MOSCOW/PARIS (Reuters) - Ukraine's president-elect Petro Poroshenko will attend the 70th anniversary of the World War Two "D-Day" landings in Normandy, his office said on Wednesday, potentially creating an opportunity for a meeting with Russian President Vladimir Putin.
Relations between Russia and Ukraine, neighbours that share close historical ties, are in tatters after protesters pushed a Moscow-friendly Ukrainian president from power in February and Russia annexed Crimea.
Russia has deployed tens of thousands of troops near the Ukrainian border and warned it could send them in to protect Russian-speakers in the east, while Poroshenko and Ukraine's pro-Western government have ignored Moscow's demands for an end to the operation against pro-Russian separatists.
Should the two men come face-to-face it would be the first time Russia's president meets a pro-Western Ukrainian politician since Moscow's annexation of the Crimea in March.
"Mr Poroshenko's election paves the way for a peaceful and political exit to the crisis," French President Francois Hollande's office said in a statement announcing Poroshenko's invitation.

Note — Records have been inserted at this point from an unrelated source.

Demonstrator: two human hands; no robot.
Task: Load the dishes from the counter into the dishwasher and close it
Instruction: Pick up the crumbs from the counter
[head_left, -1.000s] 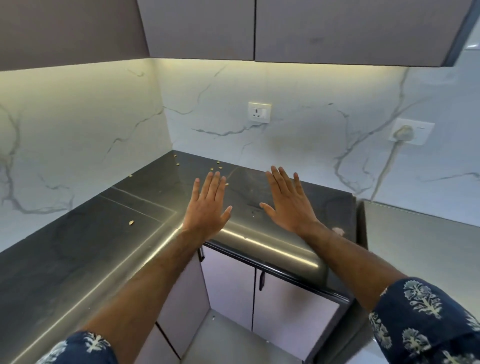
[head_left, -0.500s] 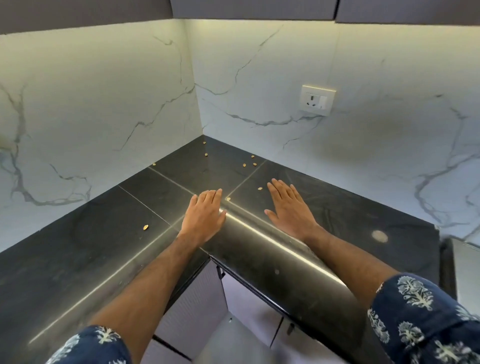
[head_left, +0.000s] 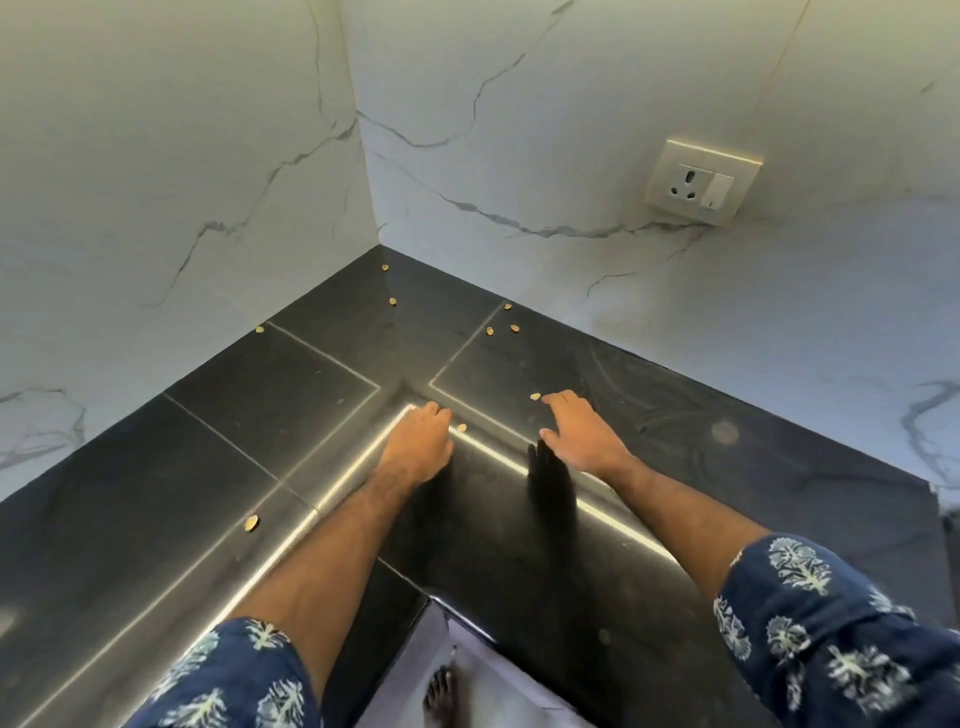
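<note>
Walls: white marble-look panels (head_left: 597, 104) with grey veins met in a corner above the surface.
Surface: black L-shaped stone (head_left: 156, 493), glossy, with thin pale seam lines; a light strip reflected across it.
Dishes and dishwasher: neither appeared in this view, so their place could not be told.
Sleeves: dark blue cloth with a pale flower print (head_left: 831, 639) on both arms, at bottom edge.
Left hand (head_left: 415, 441): lay palm down on the surface near the inner corner, fingers together and bent a little at the tips, holding nothing.
Right hand (head_left: 582, 436): lay palm down on the surface just beside the left, fingers straight and loosely apart, holding nothing.
Socket: cream wall plate with switch (head_left: 702, 182), right wall.
Foot: bare (head_left: 441, 696), on the floor below.
Seeds: small tan bits (head_left: 251, 523) scattered on the surface; one (head_left: 535, 396) just beside the right fingertips.
</note>
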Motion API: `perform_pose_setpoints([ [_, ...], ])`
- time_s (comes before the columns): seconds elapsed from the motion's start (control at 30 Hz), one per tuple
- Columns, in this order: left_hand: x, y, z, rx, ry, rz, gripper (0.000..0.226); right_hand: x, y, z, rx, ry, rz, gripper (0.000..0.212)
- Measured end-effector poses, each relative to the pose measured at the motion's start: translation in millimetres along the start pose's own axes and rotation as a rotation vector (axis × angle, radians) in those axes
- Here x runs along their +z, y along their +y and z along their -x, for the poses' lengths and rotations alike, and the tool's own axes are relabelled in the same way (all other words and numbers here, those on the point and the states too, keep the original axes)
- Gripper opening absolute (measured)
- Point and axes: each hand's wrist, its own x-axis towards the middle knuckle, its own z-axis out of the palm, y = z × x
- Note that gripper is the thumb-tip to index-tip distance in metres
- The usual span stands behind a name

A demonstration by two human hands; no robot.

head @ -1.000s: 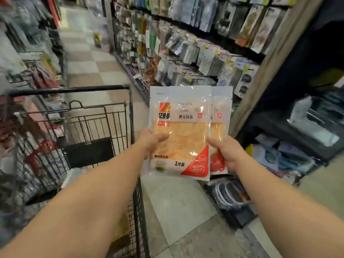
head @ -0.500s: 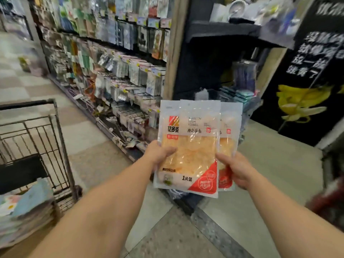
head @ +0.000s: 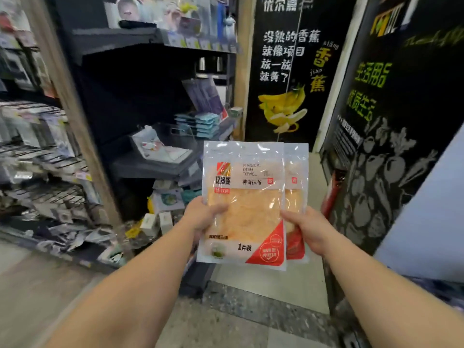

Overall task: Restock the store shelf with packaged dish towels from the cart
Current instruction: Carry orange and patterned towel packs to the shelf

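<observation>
Glossy clear plastic is pinched at both side edges: the left hand (head: 203,217) has its thumb over the front of the front dish towel pack (head: 242,204) and its fingers hidden behind, while the right hand (head: 307,228) grips the second pack (head: 296,187) that peeks out behind on that side. Both packs stand upright, long axis vertical, faces toward the camera. Beyond the fingers, up and to the left, lies the dark shelf (head: 150,164); the left hand is nearer it, so the packs would likely travel that way. Readable print: "MAGICAL DISH TOWEL", "神奇抹布", "1片装". On the black wall poster (head: 288,59) further out, "香蕉".
</observation>
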Motion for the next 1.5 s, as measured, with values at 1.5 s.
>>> perform_pose_setpoints([
  [1.5,344.4,139.2,-496.7,0.032,0.152,0.112,0.031,-293.6,-161.5,-563.3,-0.017,0.111,0.148,0.01],
])
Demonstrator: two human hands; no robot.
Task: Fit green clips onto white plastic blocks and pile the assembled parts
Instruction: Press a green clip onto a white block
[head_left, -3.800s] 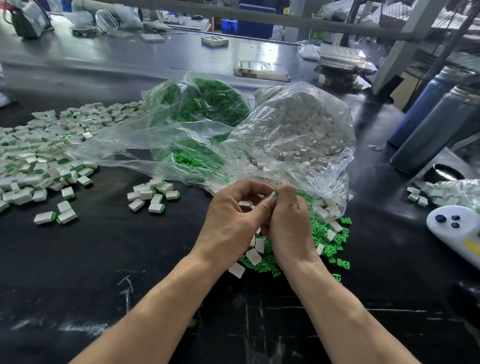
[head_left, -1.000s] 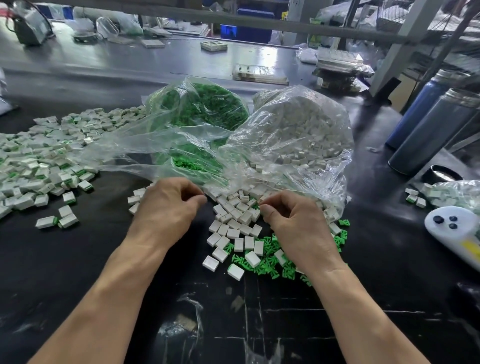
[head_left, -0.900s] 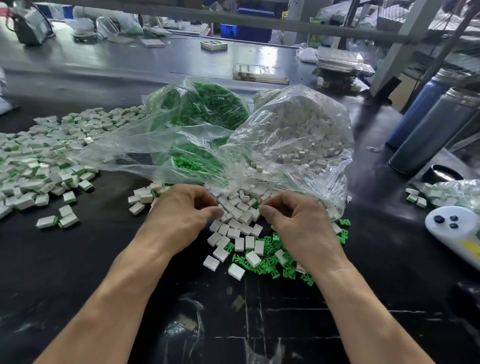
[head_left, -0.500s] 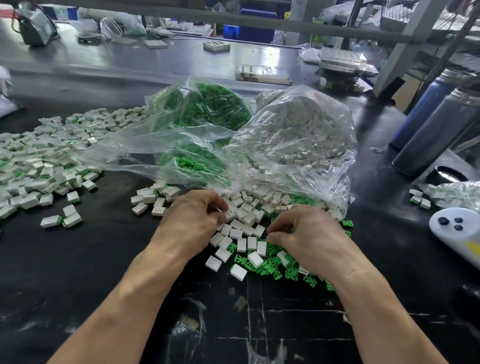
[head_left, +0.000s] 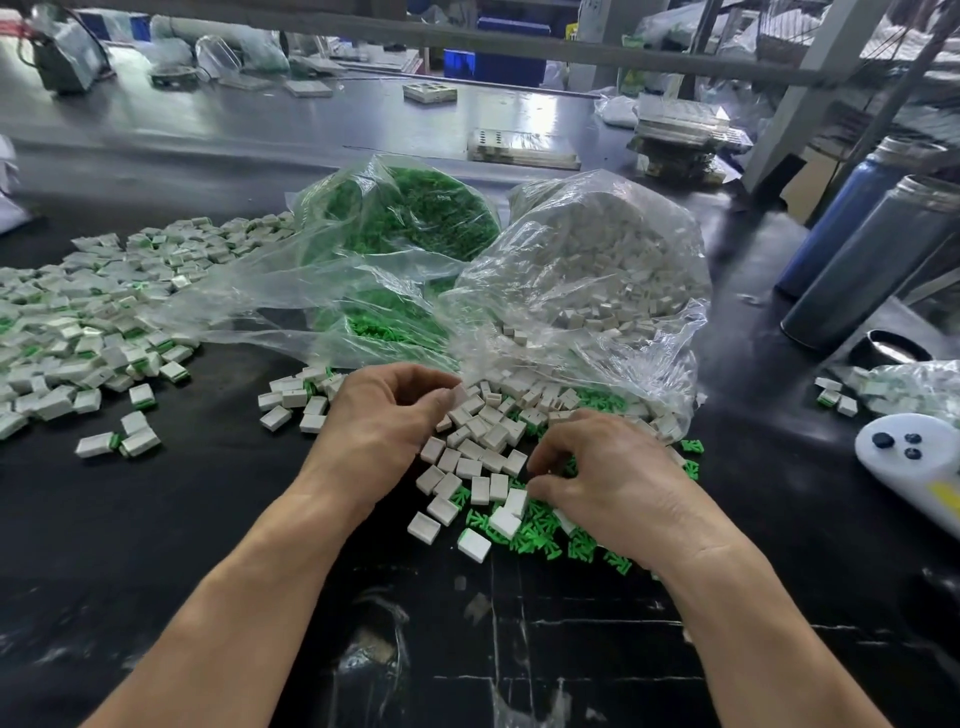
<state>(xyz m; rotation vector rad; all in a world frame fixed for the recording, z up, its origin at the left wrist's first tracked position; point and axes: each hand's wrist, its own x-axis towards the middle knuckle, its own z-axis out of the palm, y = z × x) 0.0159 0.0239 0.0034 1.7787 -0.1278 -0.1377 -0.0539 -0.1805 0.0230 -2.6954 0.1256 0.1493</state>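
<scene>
My black, scuffed tabletop (head_left: 156, 519) sits under metal racking in a cluttered workshop (two flasks (head_left: 872, 249) at right). Since a moment ago my right hand (head_left: 618, 483) has dropped onto the green clips (head_left: 540, 530), fingers curled, pinching there; my left hand (head_left: 384, 415) pinches a white block (head_left: 460, 396) beside the loose blocks (head_left: 483, 441).

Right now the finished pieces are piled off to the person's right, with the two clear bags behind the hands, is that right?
Not quite. The head view shows the big pile of finished pieces off to the person's left, not right. The two clear bags do sit behind the hands.
</scene>
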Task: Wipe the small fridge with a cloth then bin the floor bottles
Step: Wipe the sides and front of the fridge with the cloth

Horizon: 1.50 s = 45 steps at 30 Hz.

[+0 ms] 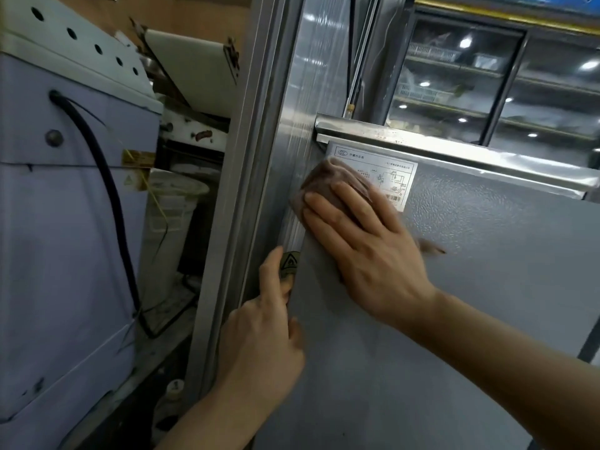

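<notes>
The small fridge's grey textured side panel point(470, 271) fills the middle and right of the view. My right hand point(367, 241) lies flat with straight fingers on a brown cloth point(328, 181), pressing it against the panel over the lower left of a white rating label point(386, 170). My left hand point(269, 323) sits at the panel's left edge, its fingers curled round that edge beside a yellow warning sticker point(290, 262). A bottle point(170, 401) shows dimly on the floor at the lower left.
A steel post point(256, 157) stands tight against the fridge's left edge. Left of it is a pale blue machine point(65, 254) with a black cable point(107, 190). A metal ledge point(454, 154) tops the fridge. A glass display cabinet point(487, 79) rises behind.
</notes>
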Motion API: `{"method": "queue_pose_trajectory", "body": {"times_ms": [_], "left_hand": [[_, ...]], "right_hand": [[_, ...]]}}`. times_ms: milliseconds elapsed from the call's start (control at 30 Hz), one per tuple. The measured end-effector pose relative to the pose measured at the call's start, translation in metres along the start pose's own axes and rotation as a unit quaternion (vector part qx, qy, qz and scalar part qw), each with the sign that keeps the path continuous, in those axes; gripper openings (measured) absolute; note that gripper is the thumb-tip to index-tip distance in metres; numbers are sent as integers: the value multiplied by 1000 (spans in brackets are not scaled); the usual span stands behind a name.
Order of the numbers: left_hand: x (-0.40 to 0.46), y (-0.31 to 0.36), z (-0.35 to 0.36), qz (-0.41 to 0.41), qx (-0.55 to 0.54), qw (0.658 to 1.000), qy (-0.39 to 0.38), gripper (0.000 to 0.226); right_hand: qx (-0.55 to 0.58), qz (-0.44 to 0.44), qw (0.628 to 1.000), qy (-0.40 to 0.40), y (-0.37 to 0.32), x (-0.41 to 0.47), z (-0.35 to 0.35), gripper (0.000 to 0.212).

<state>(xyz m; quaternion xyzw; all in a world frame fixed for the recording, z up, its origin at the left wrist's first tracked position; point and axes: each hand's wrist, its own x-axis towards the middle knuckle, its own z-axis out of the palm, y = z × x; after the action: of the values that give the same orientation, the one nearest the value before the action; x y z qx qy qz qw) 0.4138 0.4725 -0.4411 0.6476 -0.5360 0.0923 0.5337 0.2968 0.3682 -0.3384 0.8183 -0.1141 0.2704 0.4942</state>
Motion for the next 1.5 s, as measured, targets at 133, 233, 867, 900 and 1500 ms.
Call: {"method": "queue_pose_trajectory", "body": {"times_ms": [133, 233, 867, 900, 1500], "left_hand": [[0, 0, -5, -7, -8, 1000, -21, 96], [1, 0, -6, -3, 0, 1000, -26, 95], [-24, 8, 13, 39, 42, 997, -59, 86], [-25, 9, 15, 44, 64, 995, -54, 85], [-56, 19, 68, 126, 245, 958, -85, 92]], "right_hand": [[21, 25, 999, 1, 11, -44, -2, 51], [8, 43, 999, 7, 14, -62, -4, 53], [23, -33, 991, -126, -20, -149, 6, 63], [23, -10, 994, -107, -9, -144, 1, 65], [16, -52, 991, -124, -44, -246, 38, 67]]}}
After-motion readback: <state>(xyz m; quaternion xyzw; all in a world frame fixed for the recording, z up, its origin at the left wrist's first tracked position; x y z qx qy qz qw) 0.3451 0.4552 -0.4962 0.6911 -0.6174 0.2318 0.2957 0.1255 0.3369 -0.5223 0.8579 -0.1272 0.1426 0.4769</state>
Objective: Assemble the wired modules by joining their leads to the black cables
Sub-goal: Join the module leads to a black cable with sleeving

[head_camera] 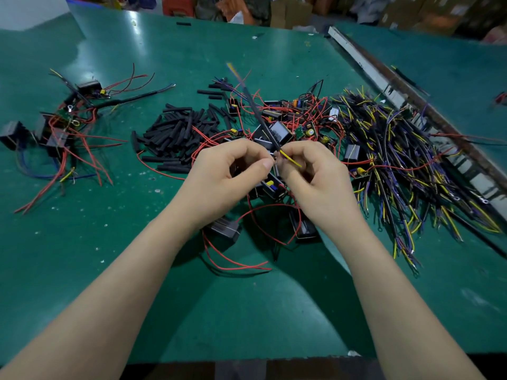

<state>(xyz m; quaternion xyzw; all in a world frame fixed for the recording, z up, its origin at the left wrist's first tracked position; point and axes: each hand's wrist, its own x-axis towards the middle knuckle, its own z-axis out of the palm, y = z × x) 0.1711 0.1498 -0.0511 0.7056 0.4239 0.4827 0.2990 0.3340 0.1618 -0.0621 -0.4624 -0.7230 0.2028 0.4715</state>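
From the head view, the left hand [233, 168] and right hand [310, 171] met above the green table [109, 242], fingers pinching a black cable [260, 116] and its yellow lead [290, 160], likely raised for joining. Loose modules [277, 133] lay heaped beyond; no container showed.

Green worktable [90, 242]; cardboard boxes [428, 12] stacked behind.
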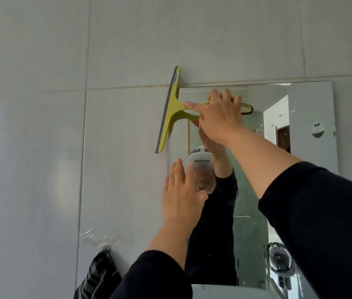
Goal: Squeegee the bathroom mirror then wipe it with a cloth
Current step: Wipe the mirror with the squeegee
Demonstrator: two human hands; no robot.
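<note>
A frameless mirror [313,104] hangs on the grey tiled wall. My right hand [220,117] grips the handle of a yellow-green squeegee [170,108]. Its grey blade stands nearly upright at the mirror's top left corner, reaching over the left edge onto the tile. My left hand [181,190] is flat with fingers together, pressed against the mirror's left edge lower down, holding nothing. Both forearms wear black sleeves. A dark checked cloth [99,275] hangs from a wall hook at the lower left.
A white basin rim [224,292] shows at the bottom. The mirror reflects a person with a headset, a small black fan [278,258], a doorway and a smiley sticker [318,130]. Water streaks [97,236] mark the tile above the hook.
</note>
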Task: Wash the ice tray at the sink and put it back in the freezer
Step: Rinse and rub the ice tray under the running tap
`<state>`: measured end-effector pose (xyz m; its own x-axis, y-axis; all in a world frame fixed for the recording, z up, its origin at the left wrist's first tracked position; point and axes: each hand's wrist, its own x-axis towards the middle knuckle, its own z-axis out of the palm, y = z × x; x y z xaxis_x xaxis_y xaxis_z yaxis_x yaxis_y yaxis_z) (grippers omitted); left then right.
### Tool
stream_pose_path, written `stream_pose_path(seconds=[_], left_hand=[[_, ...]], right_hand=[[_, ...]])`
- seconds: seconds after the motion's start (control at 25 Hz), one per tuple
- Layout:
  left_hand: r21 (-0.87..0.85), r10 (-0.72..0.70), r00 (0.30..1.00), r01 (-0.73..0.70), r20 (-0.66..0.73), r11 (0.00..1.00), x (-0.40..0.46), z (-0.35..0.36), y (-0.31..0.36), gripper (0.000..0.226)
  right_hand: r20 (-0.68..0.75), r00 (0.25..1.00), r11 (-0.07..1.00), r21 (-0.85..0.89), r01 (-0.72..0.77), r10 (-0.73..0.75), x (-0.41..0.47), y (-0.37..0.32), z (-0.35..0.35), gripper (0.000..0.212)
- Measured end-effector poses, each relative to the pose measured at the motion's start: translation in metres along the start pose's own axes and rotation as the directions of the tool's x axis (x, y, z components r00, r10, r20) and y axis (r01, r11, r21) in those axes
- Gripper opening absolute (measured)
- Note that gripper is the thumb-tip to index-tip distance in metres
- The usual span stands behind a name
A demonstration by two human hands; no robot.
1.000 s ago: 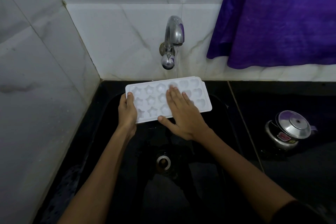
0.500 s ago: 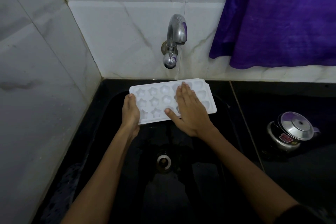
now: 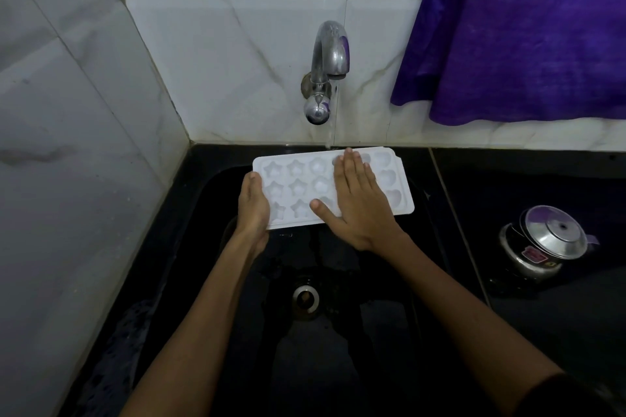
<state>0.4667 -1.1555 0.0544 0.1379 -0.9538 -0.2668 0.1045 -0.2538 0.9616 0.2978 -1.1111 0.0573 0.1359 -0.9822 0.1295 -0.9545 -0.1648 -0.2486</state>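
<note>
Compared with a second ago, my right hand [image 3: 360, 205] has slid farther up the ice tray [image 3: 333, 188], so its fingertips now reach the tray's far edge, right where the thin stream from the tap [image 3: 327, 71] lands; before, they lay nearer the middle. The tray itself sits a little more to the right in my view and closer to the back wall, though some of that may be my head shifting. My left hand [image 3: 252, 208] is where it was, on the tray's left short end. I can read no writing anywhere: the metal pot [image 3: 542, 249] on the dark table [image 3: 528, 179] to the right carries a small red label, but it is too small and blurred to make out. The white tray is held level above the black sink [image 3: 203, 247], across its back part, with star-shaped pockets on the left and heart-shaped ones on the right. My left hand grasps the tray, thumb on top of the rim and fingers curled under it. My right hand lies flat on the tray's upper face, fingers straight and together, thumb spread out to the left, pressing on the pockets and not gripping. A purple cloth [image 3: 525, 34] hangs against the white tiled wall [image 3: 220, 61] to the right of the tap, and the drain [image 3: 306, 297] shows below the tray.
</note>
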Motion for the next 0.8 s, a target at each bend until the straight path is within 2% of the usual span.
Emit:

Putin and Poroshenko are among several leaders including U.S. President Barack Obama, German Chancellor Angela Merkel and Polish President Bronisław Komorowski - all key players in the Ukraine crisis - who are due to meet for lunch on June 6 to mark D-day.
French officials could not confirm whether Putin and Poroshenko would meet, but said the two would attend the lunch.
Putin is due to hold talks with French President Hollande on the eve of the D-Day events in Paris to discuss "fundamental international and bilateral issues, including the Ukraine crisis," Kremlin foreign policy aide Yuri Ushakov said. The meeting would be the first with a Western leader since Crimea's annexation.
The Kremlin said earlier on Wednesday the Russian leader might have contact with other leaders while in France, but that any other meetings would be informal.
Hollande is also due to meet Obama and dine with other leaders on the same day, although Hollande's office declined to say whether Putin would be part of that dinner.
Although Putin has frequently spoken to foreign heads of state and government by telephone since the start of the Ukraine crisis, his last known meeting with a Western leader was during the February Winter Olympics in Sochi.
His last foreign trip to meet Western leaders was a visit to Brussels for talks with European Union leaders in January.
The United States and European Union have imposed sanctions on Russian officials, lawmakers and companies close to Putin to punish him for annexing Crimea. Western leaders scrapped preparations for a G8 summit that Putin had planned to host in Sochi in June.
While France has said that Russia's actions in Ukraine could endanger a 1.2 billion euro ($1.63 billion) helicopter carrier deal signed in 2011 to boost Russia's military modernisation, it has more recently rejected U.S. pressure to cancel the deal saying it would do more damage to Paris than to Moscow.